ASSIGNMENT:
Scan the data below and state how many of its lines contain the word "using", giving only the figure.

SOURCE INFORMATION:
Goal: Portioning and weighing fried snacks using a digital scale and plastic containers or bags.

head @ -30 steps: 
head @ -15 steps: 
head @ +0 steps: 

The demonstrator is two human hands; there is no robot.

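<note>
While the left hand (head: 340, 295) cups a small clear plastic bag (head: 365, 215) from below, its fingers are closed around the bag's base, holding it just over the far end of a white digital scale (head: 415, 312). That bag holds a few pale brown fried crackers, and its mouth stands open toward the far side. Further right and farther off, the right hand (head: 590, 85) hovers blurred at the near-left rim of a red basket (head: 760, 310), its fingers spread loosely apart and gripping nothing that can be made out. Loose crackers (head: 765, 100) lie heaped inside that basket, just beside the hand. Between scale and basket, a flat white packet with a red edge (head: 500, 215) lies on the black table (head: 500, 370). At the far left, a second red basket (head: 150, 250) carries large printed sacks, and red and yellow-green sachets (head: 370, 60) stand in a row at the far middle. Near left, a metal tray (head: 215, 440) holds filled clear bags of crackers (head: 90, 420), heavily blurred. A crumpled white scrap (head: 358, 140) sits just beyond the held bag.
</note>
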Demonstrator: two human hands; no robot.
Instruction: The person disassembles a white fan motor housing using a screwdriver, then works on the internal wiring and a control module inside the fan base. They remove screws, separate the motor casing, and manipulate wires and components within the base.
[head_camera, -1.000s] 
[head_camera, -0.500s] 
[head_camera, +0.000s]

EXERCISE OUTPUT:
2